» What is expected: Counting only lines that contain the string "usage", how many are there in the data? Say the number alone.

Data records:
====
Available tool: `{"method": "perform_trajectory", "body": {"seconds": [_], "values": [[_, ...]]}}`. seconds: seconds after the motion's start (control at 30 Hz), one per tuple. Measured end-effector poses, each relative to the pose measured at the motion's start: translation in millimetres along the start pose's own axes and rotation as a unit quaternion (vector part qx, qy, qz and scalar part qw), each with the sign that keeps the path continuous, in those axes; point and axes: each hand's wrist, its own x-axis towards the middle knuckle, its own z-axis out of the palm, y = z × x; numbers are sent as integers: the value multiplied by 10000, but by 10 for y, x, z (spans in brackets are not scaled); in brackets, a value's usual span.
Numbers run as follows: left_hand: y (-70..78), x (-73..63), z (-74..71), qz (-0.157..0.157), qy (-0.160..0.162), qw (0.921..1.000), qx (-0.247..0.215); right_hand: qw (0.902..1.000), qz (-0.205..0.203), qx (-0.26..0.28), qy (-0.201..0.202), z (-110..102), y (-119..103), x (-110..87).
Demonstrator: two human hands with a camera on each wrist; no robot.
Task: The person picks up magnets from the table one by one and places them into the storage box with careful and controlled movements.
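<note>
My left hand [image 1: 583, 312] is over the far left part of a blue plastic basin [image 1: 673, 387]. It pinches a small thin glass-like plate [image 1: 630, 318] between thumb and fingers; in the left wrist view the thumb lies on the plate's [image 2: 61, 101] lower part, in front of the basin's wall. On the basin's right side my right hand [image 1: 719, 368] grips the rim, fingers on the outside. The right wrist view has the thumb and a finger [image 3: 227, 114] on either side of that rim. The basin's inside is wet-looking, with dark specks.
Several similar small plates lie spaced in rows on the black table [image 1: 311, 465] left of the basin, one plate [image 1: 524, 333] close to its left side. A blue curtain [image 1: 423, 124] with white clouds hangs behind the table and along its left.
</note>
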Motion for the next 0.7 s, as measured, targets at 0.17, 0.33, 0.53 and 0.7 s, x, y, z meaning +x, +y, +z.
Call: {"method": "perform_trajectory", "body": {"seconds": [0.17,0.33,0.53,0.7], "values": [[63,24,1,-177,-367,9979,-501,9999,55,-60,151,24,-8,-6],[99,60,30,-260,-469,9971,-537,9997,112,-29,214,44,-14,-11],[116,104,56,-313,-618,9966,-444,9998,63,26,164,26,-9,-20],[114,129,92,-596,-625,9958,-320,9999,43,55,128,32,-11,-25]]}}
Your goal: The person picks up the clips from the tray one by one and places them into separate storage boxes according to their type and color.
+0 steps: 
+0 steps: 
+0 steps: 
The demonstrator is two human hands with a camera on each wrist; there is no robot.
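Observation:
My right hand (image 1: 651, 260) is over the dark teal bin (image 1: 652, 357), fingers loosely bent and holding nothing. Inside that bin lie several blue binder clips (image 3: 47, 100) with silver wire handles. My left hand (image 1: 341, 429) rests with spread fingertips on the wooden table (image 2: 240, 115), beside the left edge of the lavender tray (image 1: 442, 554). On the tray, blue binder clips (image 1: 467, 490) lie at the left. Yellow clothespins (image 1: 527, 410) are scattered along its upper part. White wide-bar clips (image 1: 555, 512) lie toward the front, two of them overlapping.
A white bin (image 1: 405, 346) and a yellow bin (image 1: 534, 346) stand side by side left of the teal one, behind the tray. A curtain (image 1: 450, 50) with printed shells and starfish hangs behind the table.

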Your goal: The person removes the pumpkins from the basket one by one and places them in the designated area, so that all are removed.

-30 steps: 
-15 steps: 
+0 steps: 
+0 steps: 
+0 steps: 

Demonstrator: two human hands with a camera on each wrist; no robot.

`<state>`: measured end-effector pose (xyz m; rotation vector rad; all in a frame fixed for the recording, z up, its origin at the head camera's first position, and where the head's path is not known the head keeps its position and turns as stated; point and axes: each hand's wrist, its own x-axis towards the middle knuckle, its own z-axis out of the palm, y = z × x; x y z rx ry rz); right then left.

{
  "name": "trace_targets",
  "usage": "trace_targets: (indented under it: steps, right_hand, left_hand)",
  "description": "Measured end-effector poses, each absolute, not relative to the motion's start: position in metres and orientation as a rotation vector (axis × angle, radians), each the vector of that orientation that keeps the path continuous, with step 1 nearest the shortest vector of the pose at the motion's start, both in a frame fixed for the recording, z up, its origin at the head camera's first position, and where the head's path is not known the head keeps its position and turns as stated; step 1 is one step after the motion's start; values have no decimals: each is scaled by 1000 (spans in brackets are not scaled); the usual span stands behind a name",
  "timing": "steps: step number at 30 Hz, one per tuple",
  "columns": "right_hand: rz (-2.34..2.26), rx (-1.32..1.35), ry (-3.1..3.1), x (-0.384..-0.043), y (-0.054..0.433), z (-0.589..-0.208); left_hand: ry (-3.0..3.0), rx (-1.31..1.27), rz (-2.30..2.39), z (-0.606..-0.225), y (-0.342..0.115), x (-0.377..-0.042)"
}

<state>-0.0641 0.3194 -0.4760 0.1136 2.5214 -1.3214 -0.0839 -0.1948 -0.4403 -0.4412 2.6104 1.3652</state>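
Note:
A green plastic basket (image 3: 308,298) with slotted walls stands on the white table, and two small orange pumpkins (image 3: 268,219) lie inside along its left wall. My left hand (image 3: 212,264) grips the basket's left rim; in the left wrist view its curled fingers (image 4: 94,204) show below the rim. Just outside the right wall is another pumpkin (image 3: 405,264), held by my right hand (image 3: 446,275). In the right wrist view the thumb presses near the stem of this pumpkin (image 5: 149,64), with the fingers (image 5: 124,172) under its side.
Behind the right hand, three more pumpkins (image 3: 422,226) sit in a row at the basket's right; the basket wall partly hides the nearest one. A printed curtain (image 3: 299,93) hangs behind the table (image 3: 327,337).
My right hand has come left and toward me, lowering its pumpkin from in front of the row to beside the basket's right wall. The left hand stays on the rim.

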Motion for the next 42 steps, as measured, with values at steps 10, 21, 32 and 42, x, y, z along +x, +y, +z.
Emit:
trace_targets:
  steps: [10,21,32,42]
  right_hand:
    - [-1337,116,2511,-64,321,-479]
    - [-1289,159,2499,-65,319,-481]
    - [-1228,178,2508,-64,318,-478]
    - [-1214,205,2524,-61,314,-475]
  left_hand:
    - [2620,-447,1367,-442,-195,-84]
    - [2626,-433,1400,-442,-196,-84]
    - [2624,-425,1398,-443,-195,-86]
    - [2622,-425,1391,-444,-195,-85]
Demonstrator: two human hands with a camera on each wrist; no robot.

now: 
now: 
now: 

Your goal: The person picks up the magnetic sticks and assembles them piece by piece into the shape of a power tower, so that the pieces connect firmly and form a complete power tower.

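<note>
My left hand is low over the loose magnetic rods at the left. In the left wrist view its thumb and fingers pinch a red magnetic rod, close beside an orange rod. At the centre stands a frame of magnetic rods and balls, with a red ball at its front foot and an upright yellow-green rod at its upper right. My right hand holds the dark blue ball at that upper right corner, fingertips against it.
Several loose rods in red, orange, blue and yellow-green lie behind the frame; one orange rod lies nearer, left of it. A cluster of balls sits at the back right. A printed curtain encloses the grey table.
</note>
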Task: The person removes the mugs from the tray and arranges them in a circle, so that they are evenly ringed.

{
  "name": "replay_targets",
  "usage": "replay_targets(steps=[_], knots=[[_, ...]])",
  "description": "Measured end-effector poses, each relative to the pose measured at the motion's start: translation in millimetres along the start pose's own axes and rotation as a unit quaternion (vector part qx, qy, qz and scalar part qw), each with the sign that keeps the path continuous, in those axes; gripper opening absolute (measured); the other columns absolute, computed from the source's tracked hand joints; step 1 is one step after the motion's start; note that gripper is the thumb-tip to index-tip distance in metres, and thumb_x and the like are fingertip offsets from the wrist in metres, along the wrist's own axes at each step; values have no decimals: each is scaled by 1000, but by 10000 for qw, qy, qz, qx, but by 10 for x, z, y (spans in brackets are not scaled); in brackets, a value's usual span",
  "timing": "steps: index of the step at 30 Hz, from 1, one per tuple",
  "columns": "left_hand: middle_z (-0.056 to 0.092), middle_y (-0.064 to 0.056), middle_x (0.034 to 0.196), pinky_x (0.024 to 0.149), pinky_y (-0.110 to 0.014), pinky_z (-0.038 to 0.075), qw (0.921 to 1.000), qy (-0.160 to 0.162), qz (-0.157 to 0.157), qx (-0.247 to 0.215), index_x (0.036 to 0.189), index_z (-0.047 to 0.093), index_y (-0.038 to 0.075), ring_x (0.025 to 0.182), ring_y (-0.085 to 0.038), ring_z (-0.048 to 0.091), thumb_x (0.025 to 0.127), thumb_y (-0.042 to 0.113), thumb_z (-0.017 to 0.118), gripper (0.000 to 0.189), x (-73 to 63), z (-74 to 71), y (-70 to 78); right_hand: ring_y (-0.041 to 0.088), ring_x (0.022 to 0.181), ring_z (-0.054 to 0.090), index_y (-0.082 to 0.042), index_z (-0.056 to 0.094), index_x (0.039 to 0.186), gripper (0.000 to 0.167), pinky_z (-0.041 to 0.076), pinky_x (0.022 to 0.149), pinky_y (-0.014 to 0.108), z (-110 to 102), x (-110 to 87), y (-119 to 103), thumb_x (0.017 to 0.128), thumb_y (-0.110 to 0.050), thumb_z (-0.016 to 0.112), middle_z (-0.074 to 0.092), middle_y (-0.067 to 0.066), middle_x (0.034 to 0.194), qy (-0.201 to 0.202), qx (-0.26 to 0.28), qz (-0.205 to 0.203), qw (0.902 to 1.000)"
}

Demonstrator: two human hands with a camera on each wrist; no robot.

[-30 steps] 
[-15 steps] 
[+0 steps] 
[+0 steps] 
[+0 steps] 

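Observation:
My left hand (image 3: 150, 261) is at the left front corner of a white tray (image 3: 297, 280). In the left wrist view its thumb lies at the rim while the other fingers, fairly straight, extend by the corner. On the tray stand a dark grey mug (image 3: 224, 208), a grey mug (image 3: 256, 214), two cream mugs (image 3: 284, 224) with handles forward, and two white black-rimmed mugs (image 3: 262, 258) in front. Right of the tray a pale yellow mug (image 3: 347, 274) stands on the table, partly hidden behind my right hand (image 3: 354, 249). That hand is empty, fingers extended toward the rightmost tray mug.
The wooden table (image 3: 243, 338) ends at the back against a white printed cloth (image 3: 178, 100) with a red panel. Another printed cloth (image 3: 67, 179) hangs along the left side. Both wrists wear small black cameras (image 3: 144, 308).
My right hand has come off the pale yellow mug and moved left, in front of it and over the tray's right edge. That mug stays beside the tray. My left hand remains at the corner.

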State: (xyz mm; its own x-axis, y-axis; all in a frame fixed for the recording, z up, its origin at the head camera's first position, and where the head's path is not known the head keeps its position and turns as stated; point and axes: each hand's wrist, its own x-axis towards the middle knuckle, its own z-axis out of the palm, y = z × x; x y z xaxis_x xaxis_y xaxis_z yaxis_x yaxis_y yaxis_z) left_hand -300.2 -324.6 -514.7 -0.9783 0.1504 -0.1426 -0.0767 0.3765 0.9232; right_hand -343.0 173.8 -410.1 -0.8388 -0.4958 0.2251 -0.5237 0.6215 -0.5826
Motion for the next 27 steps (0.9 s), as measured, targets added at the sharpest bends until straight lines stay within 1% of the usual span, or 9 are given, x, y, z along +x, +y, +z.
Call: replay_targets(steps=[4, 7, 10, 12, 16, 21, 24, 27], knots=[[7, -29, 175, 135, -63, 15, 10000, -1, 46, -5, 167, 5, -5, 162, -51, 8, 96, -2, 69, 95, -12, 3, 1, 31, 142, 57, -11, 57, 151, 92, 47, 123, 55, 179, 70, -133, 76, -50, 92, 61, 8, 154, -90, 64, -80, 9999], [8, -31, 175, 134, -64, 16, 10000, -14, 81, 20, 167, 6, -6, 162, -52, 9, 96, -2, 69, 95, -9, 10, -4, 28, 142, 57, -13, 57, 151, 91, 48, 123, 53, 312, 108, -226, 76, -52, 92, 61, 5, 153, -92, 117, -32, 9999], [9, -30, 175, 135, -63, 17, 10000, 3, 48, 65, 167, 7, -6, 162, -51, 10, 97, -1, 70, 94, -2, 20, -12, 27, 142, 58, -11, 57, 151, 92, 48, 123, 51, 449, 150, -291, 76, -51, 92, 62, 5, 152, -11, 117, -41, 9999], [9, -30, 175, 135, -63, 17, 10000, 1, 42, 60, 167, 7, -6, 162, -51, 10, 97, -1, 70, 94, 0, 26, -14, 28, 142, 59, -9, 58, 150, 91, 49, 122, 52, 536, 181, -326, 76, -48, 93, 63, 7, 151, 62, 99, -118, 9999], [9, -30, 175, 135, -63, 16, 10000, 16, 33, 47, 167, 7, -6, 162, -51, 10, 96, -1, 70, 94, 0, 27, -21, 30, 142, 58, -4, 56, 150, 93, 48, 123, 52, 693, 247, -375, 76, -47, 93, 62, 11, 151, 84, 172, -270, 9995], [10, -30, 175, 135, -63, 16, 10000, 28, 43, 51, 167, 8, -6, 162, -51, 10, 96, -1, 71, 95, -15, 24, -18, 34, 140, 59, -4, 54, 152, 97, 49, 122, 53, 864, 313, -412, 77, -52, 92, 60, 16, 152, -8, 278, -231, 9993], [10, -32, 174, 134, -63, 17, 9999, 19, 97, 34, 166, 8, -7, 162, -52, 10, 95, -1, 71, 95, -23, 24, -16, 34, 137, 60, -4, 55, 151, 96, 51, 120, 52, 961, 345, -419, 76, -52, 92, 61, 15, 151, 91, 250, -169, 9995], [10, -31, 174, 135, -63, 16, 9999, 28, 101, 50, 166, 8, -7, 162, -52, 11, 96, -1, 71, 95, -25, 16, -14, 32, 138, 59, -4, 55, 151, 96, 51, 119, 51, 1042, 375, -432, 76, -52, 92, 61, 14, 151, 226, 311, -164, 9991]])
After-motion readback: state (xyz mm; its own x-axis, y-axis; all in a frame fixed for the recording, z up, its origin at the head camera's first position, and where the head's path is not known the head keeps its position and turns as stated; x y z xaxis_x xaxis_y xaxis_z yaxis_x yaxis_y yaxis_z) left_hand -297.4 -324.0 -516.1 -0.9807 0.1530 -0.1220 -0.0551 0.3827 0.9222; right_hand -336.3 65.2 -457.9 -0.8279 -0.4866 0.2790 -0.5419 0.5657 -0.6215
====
» The completed task: 2